By fall of 1983, the Center for Communications Ministry decided that it had accomplished its original mission and announced that Media&Values would cease publication with the closing of CCM. Recognizing the contributions the magazine had already made to an understanding of media culture and its growing readership among educators of all denominations, a group of primarily Protestant media leaders approached the CCM to purchase the copyright, employ the existing staff, and continue publication.
Using a collaborative non-profit umbrella, the Media Action Research Center (MARC), the group took over publication with Issue #26 (January, 1984) and nurtured it until 1989, when the Center for Media and Values, in order to continue expanding, was incorporated as its own independent non-profit organization. After Media&Values ceased publication in late 1993, the Center, by then a major voice for media literacy in the United States, changed its name to Center for Media Literacy.
Breaking Ground and Building Support
The mid-1980s were a fertile time for the growing magazine. MARC had been formed in 1976 to create and publish the ecumenical adult education program: Television Awareness Training (TAT), considered by many to be one of the "grandparents" of media literacy in the US.
With its quarterly publication schedule, Media&Values provided a ready mechanism for continually updating TAT trainers and expanding MARC's educational agenda. A roster of columnists was added to explore the thematic idea of each issue from eight different perspectives: Youth, Children, Women, Family, Minorities, Social Justice ("Advocacy"), Pastoral Ministry ("Pastoring") and Global.
As the magazine grew, so did acclaim from media critics, journalists and trend-watchers.
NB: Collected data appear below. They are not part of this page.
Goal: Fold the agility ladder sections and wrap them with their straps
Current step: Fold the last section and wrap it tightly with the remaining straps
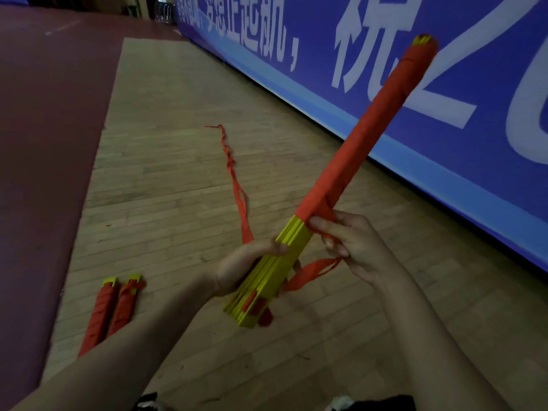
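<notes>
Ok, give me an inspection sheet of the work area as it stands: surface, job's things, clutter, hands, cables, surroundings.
Surface: wooden floor, with a dark red mat along its left side.
Job's things: held bundle of yellow rungs, mostly wrapped in red; its strap loops below the hands and trails off over the floor; two wrapped bundles lie on the floor at left.
Clutter: nothing seen.
Hands: left hand grips the bundle's bare yellow end; right hand pinches the strap at the wrap's edge.
Cables: nothing seen.
Surroundings: blue banner with white characters along the right.
</notes>
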Demonstrator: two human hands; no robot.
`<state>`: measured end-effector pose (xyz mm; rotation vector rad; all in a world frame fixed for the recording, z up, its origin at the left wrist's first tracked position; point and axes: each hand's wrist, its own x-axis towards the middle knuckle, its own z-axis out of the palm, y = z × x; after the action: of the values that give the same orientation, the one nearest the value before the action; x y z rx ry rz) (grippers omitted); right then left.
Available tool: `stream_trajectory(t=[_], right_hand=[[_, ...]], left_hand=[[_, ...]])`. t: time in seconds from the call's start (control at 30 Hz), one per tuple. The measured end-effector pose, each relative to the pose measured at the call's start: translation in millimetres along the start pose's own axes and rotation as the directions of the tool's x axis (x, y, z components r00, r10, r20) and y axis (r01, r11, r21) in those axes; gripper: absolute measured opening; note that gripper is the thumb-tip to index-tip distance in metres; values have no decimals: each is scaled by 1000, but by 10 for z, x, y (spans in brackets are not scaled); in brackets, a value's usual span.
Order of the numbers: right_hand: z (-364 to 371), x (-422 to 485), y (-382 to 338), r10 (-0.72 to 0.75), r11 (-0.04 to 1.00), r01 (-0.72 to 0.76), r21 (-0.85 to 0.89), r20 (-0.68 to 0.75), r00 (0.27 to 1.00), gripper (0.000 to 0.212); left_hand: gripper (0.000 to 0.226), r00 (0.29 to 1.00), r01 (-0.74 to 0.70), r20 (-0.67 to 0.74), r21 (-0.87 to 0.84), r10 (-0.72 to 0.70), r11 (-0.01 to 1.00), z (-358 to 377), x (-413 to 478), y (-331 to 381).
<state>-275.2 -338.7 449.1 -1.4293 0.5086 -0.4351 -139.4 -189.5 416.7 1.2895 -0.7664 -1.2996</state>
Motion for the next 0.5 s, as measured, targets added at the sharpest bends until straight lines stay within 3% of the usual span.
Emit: stream_trajectory(t=[0.07, 0.13, 0.23, 0.27, 0.37, 0.5], right_hand=[[-4, 43, 38, -1, 999, -1, -32, -87, 996, 18], [10, 75, 80, -25, 998, 16, -55, -167, 986, 16], [34, 112, 105, -89, 992, 59, -111, -288, 954, 20], [39, 118, 106, -108, 990, 73, -121, -318, 942, 23], [51, 103, 106, -124, 990, 90, -112, -360, 925, 25], [90, 82, 129, -133, 986, 89, -144, -341, 931, 25]], left_hand=[[39, 999, -34, -14, 8, 35, 999, 19, 29, -1], [35, 984, -90, -145, 85, 102, 992, 12, 66, 26], [40, 883, -111, -361, 458, 298, 882, -2, 115, -14], [45, 850, -83, -377, 594, 367, 800, 3, 100, -54], [70, 821, 52, -263, 918, 507, 393, 20, 70, -158], [66, 807, 285, -326, 945, 492, 158, 105, 124, -181]])
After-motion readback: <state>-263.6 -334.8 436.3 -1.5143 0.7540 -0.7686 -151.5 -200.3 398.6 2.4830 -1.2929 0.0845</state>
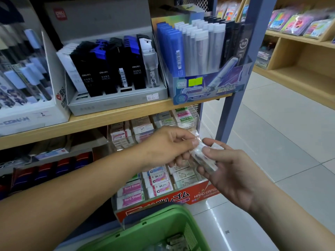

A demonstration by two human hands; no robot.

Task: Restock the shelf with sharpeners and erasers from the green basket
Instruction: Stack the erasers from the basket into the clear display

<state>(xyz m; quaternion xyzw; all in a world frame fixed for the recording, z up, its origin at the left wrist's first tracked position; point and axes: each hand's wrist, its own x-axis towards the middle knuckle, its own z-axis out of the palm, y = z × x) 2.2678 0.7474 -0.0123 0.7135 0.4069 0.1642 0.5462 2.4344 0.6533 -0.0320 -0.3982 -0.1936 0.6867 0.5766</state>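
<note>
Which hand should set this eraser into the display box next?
Probably the right hand: its fingers wrap the eraser, just above the display box. The left hand only pinches its upper end.

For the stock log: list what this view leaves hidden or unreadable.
Head view only.
Wrapped eraser held between left hand and right hand: label blurred, partly covered by fingers.
Green basket: contents cut off by the bottom edge.
Eraser display box: middle rows hidden behind both hands.
</note>
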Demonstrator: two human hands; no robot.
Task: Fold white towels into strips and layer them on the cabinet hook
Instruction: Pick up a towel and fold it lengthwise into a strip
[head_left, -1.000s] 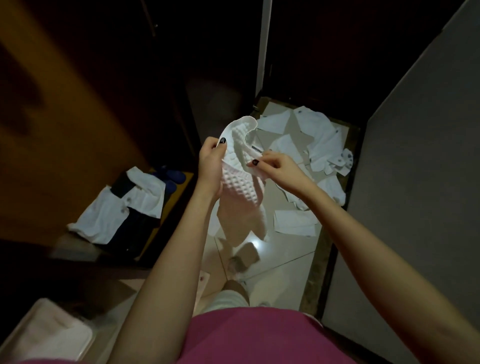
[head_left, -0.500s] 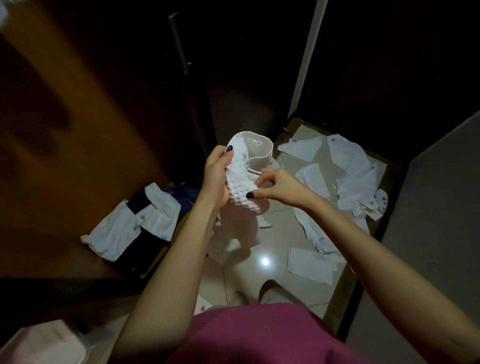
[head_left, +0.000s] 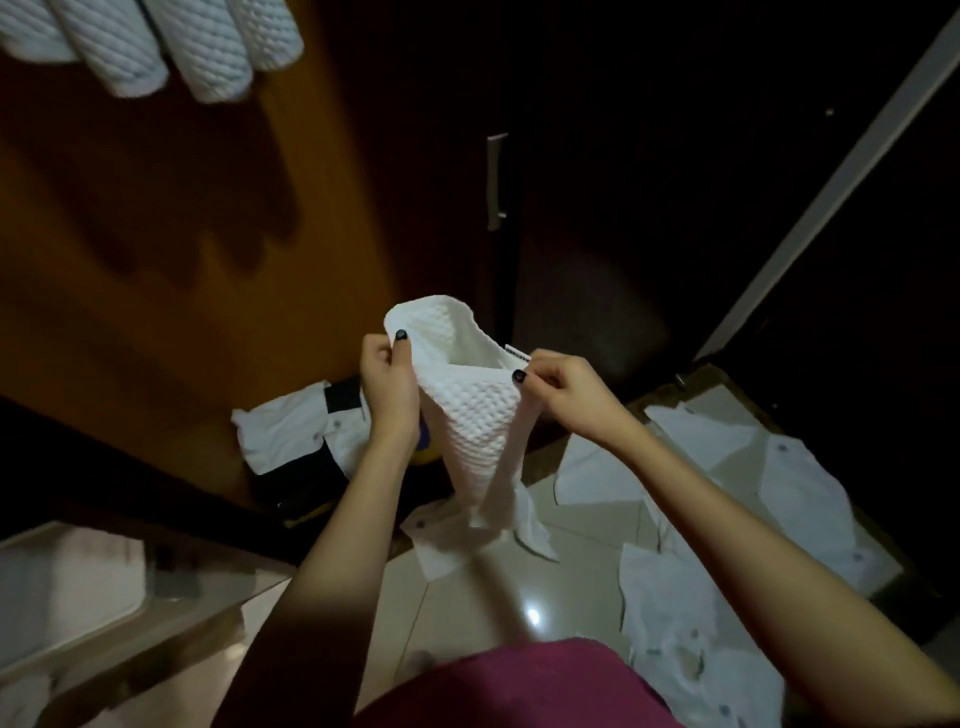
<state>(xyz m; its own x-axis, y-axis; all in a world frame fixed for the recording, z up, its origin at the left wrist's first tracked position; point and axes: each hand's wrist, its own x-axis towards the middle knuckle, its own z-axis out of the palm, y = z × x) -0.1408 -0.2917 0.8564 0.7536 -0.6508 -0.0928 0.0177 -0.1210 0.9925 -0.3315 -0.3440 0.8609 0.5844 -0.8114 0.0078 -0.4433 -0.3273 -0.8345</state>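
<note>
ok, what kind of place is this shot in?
Probably a home wardrobe or dressing corner, dimly lit: dark cabinet doors with a metal handle, folded white towels hanging at top left, and white shirts strewn over the glossy tiled floor.

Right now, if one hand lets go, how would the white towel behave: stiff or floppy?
Probably floppy: the white towel sags to a point below the left hand and right hand. Likely light, since thumb pinches carry it. Its bumpy weave should resist slipping.
</note>
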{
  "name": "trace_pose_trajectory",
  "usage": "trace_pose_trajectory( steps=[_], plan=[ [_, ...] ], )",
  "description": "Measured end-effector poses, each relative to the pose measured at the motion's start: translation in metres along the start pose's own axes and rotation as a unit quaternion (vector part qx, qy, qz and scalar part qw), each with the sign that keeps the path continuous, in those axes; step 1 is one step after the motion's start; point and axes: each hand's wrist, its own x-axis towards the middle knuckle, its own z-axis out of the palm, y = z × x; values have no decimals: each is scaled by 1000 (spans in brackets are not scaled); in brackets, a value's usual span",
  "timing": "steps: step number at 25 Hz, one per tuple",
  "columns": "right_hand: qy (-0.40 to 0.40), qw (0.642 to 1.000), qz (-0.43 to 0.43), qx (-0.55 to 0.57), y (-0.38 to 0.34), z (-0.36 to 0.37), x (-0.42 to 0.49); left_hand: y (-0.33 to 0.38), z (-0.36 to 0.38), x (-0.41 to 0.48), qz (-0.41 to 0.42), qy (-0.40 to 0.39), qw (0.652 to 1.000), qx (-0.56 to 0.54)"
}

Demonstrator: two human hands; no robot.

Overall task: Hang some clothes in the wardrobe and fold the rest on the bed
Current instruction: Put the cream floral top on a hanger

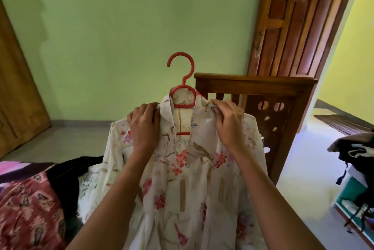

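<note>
Far left: brown wooden panelled door (18, 88), edge of frame, can't tell if it's the wardrobe. Below it, bed (8, 171) corner with a red patterned cloth (30, 213) lying on it and a black garment (66, 173) just beside that, partly under the shirt's hem side.

Left hand (144, 126): back of hand to camera, fingers (150, 108) curled round the shirt's left collar/shoulder edge, grasping the fabric.

Centre: white floral shirt (182, 199) held up in the air over the bed edge, front open at the neck, body hanging down between both forearms. Red hanger (182, 80) sits inside the neck: hook up and free, on no rail, green wall (121, 27) behind it. Its red loop shows above the collar, crossbar visible in the neck opening.

Right hand (227, 122): fingers (219, 106) pinching the shirt's right collar/shoulder fabric, right at the hanger's arm.

Behind the right hand: dark wooden bed end board (263, 88) with round cut-outs, upright. Above it a panelled wooden door (293, 17), open onto a yellow-walled room. Doormat (340, 122) on the floor past the threshold.

Far right: pile of dark and light clothes (354, 156) over a green box (352, 191), well apart from the shirt.
</note>
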Motion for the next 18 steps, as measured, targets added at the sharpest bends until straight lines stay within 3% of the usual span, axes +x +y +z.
trace_pose_trajectory(
  steps=[6, 13, 18],
  plan=[
    [-38, 998, -34, 29, -27, -21, 72, 33, -45, 49, -70, -3, 997, 38],
    [-87, 985, -73, 130, -124, -39, 129, 47, -172, 95, -100, 8, 989, 108],
    [-69, 963, -146, 216, -207, -68, 127, 64, -289, 73, -84, 43, 988, 123]
  ],
)
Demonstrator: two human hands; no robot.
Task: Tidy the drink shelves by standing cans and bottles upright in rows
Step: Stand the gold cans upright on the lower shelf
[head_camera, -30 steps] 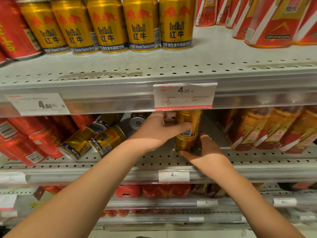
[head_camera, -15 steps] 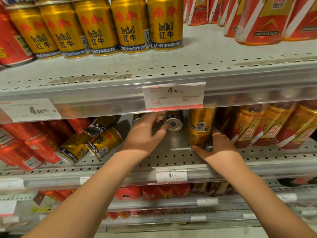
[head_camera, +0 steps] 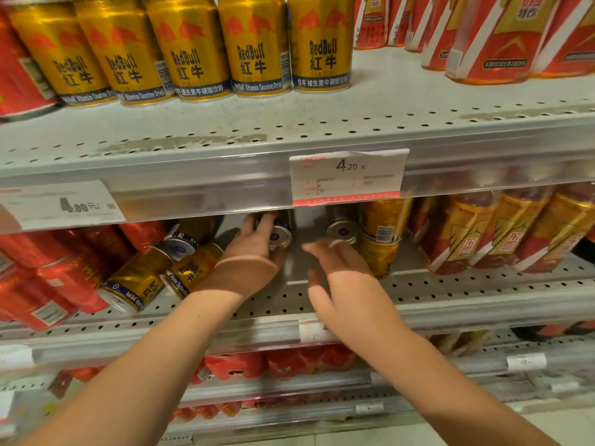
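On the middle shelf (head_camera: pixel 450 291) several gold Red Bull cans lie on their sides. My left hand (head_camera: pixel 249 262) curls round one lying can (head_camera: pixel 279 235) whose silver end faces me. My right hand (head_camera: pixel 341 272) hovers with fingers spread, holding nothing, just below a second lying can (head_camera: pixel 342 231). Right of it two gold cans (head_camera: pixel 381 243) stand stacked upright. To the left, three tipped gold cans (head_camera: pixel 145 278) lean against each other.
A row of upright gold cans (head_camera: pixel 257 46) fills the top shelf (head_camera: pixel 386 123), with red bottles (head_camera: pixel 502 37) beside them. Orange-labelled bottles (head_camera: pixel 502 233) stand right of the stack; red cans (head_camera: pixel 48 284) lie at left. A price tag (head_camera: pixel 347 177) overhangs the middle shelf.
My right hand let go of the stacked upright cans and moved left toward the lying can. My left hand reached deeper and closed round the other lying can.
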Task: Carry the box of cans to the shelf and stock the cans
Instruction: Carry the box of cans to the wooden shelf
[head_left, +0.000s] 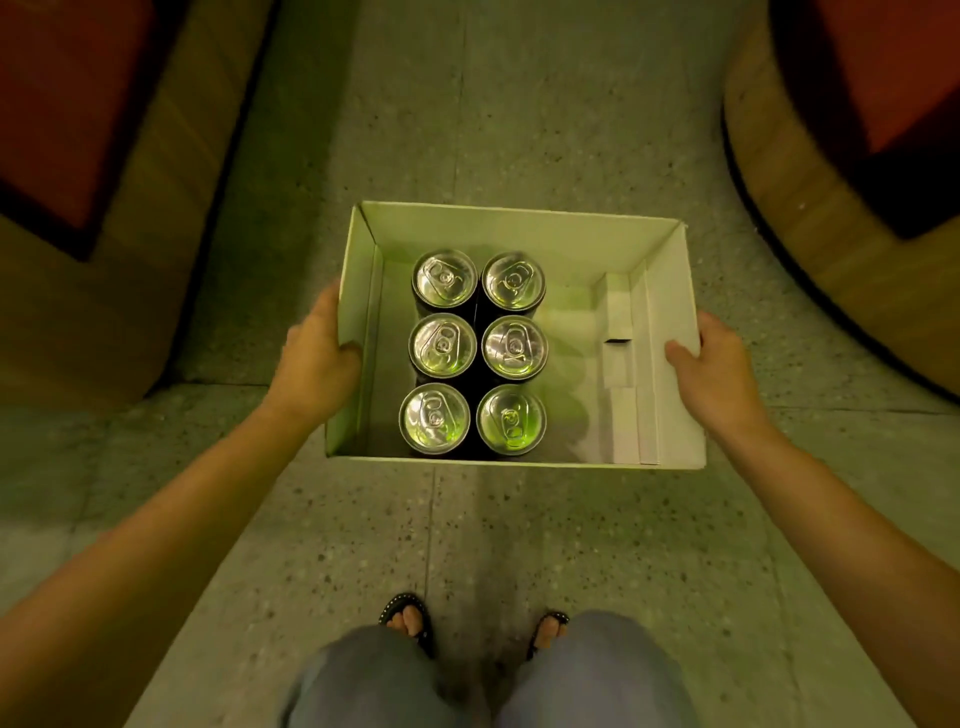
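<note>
At frame centre, the left hand and right hand each have a closed grip on a side wall of the open box, held above the floor; six cans stand upright in its left half.

Your left hand and right hand grip opposite walls of the open box; six upright cans crowd its left side.
</note>
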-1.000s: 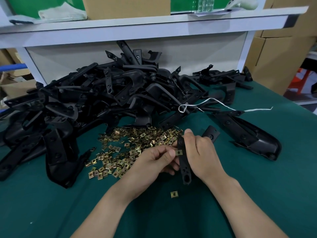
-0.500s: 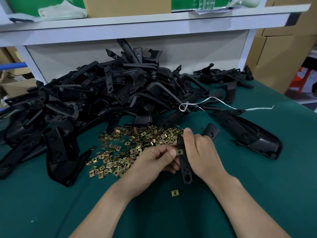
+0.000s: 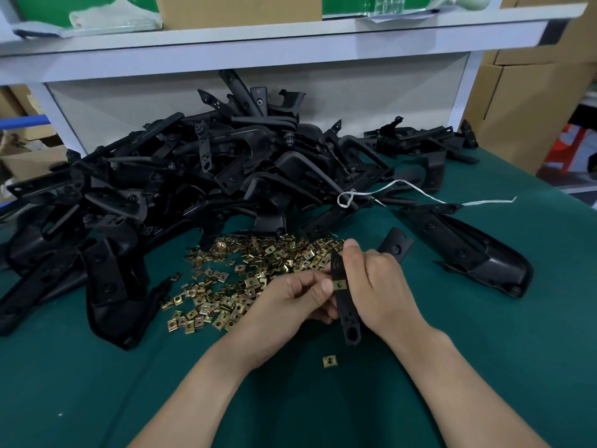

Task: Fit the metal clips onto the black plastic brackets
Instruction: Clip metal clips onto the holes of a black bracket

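Note:
My right hand (image 3: pixel 376 286) grips a black plastic bracket (image 3: pixel 347 313) just above the green table, its long arm pointing toward me. A gold metal clip (image 3: pixel 339 284) sits on the edge of that arm. My left hand (image 3: pixel 295 300) pinches the clip, thumb pressed against it. A loose heap of gold clips (image 3: pixel 255 273) lies just beyond my hands. One stray clip (image 3: pixel 329 361) lies on the table under the bracket. A big pile of black brackets (image 3: pixel 200 185) fills the back left of the table.
A single large black bracket (image 3: pixel 465 250) lies to the right of my hands. A white string (image 3: pixel 420 195) trails across the brackets behind it. A white shelf (image 3: pixel 290 37) overhangs the back. Cardboard boxes (image 3: pixel 523 101) stand at the right past the green table (image 3: pixel 484 367).
Both hands have stayed put with the bracket and clip. The left thumb keeps pressing the clip on the bracket's edge.

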`<state>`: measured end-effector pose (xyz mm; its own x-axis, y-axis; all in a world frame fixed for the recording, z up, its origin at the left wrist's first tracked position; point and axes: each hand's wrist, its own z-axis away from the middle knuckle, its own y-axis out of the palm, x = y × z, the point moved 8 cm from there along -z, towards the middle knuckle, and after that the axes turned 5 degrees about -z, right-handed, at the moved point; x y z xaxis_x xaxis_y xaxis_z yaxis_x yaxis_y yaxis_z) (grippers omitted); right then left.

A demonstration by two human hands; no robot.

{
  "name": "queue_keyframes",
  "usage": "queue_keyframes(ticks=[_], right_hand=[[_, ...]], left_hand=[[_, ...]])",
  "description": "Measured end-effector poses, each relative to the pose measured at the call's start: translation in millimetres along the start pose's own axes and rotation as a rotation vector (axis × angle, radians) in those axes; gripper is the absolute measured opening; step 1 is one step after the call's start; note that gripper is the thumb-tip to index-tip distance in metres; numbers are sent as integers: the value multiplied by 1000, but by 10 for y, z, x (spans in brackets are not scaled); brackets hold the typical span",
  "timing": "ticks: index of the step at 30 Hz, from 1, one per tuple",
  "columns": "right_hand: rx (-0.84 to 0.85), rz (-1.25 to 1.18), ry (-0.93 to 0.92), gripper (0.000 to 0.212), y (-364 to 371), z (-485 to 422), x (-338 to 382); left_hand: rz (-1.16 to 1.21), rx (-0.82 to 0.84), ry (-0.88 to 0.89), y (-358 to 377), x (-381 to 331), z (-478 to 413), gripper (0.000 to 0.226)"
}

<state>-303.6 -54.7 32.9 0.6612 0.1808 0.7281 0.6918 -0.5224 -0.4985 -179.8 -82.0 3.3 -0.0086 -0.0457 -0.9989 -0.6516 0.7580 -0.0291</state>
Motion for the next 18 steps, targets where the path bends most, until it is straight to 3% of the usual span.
queue_keyframes(ticks=[10,18], right_hand=[[-43,16,-19,54,-26,13,59],[-75,50,-29,56,-16,19,75]], left_hand=[[-28,-27,5,-4,3,-4,22],[-95,-76,11,-1,-30,4,21]])
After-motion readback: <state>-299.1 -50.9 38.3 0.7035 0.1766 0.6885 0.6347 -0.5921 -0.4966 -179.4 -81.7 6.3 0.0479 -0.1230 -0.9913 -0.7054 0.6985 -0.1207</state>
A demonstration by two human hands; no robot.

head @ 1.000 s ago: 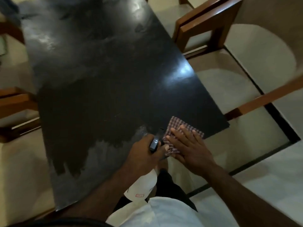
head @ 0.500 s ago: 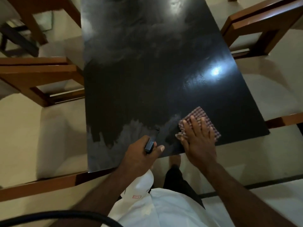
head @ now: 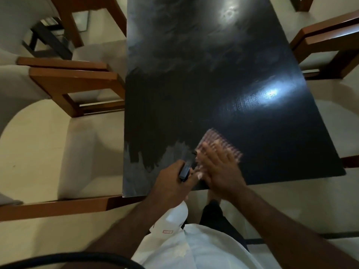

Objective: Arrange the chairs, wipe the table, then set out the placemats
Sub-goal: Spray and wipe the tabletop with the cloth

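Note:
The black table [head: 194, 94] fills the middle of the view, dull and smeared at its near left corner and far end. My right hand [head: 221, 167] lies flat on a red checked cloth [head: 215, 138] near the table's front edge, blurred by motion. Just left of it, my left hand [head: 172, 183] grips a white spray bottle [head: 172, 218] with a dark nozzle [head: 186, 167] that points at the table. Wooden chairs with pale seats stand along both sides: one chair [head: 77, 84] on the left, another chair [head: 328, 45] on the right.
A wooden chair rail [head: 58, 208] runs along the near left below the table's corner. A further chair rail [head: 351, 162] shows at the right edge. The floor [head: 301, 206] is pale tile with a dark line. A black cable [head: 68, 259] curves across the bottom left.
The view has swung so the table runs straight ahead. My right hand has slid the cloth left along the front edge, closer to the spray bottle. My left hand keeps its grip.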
A 1986 feature story by Los Angeles Times television critic Howard Rosenberg applauded the magazine's "common sense" and noted that it "preaches thoughtfulness and awareness, not hyperbole and censorship."
Printing and distribution went from 3000 copies to eventually more than 10,000, but paid subscriptions never completely covered expenses. As the magazine perfected its thematic approach, targeted fundraising became possible and "co-sponsor" funding for each theme issue was solicited from private foundations as well as religious agencies and Catholic religious orders committed to social concerns such as the advancement of women, racial and ethnic diversity, the challenge of consumerism or the welfare of children.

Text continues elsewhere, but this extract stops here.